Le ministre des Affaires étrangères, de la Coopération africaine et des Marocains résidant à l’étranger, Nasser Bourita, a reçu, la semaine dernière à Rabat, son homologue malien, Abdoulaye, notre ministre des Affaires étrangères et de la Coopération internationale, en visite dans le royaume. Le Mali est la troisième destination des investissements du Maroc en Afrique, il est également le second bénéficiaire des bourses de formation marocaines et c’est un partenaire commercial important du royaume.
Toutefois, notre pays entretient aussi des relations politiques, économiques et militaires aussi importantes que diversifiées avec son voisin algérien (l’Algérie et le Mali partagent 1300 kms de frontière). Actuellement, l’axe Bamako-Alger s’est beaucoup renforcé alors que les deux capitales sont en brouille avec leur ancienne puissance coloniale. Or, depuis des années, la bataille diplomatique entre l’Algérie et le Maroc s’intensifie.
Offres de médiation concurrentes au Mali et en Libye, lutte d’influence à l’Union africaine, le tout assorti de déclarations peu amènes… La joute diplomatique entre Rabat et Alger est désormais rude. Ce « classico » diplomatique entre le Maroc et l’Algérie, qui se joue depuis plus de quatre décennies, sur le dossier du Sahara s’est fortement étendu ces derniers moments aux pays du Sahel.
Pourtant, sur la question du Sahara occidental, le ministre des Affaires étrangères, Abdoulaye Diop, dit s’en remettre à l’Institution onusienne pour une solution juste et durable, tout en rassurant que « le Mali n’entreprendra rien qui soit fondamentalement opposé aux intérêts du Maroc ». Notre pays peut-il réellement rester neutre et préserver de bonnes relations avec deux pays aux intérêts antagonistes ?
Après son indépendance en 1960, le Mali s’était doté d’une diplomatie orientée vers la politique de bon voisinage, des relations bilatérales avec les autres pays d’Afrique non frontaliers du Mali et la promotion de la paix dans le monde. Ainsi, la diplomatie malienne avait joué un rôle prépondérant dans l’accélération du processus d’intégration économique de notre pays dans la sous-région, dans l’unité et le développement de l’Afrique.
Entre 1960 et 1968, l’action diplomatique du Mali a été très dense. L’on se rappelle, entre autres, de la médiation diplomatique que le président Modibo Keïta avait victorieusement menée entre l’Algérie et le Maroc pour mettre fin à la Guerre des Sables qui opposait, au début des années 60, ces deux pays maghrébins. À cette époque, la vitalité de la diplomatie malienne dépassait la dimension bilatérale et sous-régionale. Car sur la scène internationale, en dépit de la guerre froide qui sévissait entre le bloc de l’Est et celui de l’Ouest, notre pays jouissait de la présence à ses côtés des grandes puissances mondiales.

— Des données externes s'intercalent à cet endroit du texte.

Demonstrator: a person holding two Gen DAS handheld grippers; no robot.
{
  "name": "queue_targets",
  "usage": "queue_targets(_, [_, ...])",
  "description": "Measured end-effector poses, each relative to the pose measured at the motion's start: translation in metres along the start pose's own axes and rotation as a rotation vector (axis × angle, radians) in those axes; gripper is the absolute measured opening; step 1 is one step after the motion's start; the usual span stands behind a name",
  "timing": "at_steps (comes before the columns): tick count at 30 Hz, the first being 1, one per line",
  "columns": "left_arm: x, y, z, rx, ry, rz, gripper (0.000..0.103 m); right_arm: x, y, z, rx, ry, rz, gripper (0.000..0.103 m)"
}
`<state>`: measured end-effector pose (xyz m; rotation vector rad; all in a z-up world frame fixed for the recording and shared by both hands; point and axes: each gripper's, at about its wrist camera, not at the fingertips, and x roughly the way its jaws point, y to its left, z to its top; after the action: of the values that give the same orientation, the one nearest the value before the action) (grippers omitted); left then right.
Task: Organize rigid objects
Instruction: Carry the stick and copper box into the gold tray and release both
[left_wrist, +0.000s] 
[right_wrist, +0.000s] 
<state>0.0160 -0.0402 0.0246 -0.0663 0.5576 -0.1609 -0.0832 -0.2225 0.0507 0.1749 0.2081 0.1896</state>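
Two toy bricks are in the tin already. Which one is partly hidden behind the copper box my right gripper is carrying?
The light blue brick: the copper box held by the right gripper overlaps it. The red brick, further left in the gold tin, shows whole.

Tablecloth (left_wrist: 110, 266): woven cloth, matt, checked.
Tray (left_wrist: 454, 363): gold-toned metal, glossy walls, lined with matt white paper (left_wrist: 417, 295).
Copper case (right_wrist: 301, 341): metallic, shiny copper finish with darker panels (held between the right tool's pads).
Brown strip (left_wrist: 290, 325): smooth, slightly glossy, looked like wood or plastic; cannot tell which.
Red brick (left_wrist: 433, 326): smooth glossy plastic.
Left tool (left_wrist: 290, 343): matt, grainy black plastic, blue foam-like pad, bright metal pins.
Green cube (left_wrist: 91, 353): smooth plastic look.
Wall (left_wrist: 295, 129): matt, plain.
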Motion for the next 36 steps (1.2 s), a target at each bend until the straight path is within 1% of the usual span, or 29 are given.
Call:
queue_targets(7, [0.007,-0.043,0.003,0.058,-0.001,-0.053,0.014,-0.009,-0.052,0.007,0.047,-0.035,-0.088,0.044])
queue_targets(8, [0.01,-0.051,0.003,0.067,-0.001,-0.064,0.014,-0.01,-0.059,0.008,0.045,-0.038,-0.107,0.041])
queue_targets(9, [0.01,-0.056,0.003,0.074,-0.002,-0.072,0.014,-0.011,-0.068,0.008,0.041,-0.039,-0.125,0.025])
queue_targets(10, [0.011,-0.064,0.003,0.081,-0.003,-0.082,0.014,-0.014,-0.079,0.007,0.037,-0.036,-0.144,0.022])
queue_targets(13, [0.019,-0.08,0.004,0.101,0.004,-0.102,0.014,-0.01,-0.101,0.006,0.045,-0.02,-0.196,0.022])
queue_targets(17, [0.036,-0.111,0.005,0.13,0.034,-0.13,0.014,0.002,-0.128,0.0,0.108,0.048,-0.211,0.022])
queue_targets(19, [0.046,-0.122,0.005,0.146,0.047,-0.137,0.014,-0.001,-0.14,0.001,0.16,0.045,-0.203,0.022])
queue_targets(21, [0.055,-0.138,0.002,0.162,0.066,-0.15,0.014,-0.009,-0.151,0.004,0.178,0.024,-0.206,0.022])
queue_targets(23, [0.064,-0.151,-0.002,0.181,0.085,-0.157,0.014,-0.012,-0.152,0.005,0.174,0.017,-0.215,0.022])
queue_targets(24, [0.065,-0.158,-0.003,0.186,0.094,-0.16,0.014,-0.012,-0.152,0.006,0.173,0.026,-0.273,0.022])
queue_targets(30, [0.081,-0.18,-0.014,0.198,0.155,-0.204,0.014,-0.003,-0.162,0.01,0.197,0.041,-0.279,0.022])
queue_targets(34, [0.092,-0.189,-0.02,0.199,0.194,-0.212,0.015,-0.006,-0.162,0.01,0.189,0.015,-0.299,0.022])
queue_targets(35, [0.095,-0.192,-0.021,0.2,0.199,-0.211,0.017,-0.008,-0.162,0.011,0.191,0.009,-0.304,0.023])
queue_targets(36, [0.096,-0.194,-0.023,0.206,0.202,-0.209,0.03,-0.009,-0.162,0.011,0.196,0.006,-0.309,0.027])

Le Mali s’était beaucoup illustré dans les fora internationaux par une grande capacité à la fois de propositions et d’actions. Cette présence de qualité a eu pour corollaire, le renforcement de la crédibilité de notre pays en termes d’écoute et de confiance de ses partenaires dont le cercle ne cessait de s’élargir. Mais hélas, depuis 1968, la diplomatie malienne a perdu sa crédibilité. Pire, le pays est aujourd’hui victime d’enjeux économiques et géostratégiques de la part des grandes puissances. Notamment de la France.
Le Mali, même si cela semble très difficile et compliqué, doit forcément faire un choix objectif non seulement entre Alger et Rabat, mais aussi entre les grandes puissances. Notre pays doit aussi et surtout clarifier ses relations avec son ancienne puissance coloniale. Cette real politik va exiger de notre pays une redéfinition de son action diplomatique, d’autant que les deux Etats, en perpétuels conflits larvés, ont aussi des relations privilégiées avec des grandes puissances différentes.
Dans un monde en pleine tourmente (immigration, terrorisme international…), il faut nécessairement construire la nouvelle diplomatie malienne. Il convient ainsi d’analyser des mutations majeures actuelles afin de les adapter à l’outil diplomatique actuel. Cela permettra certainement à notre pays de reprendre la place qui est la sienne dans le concert des nations.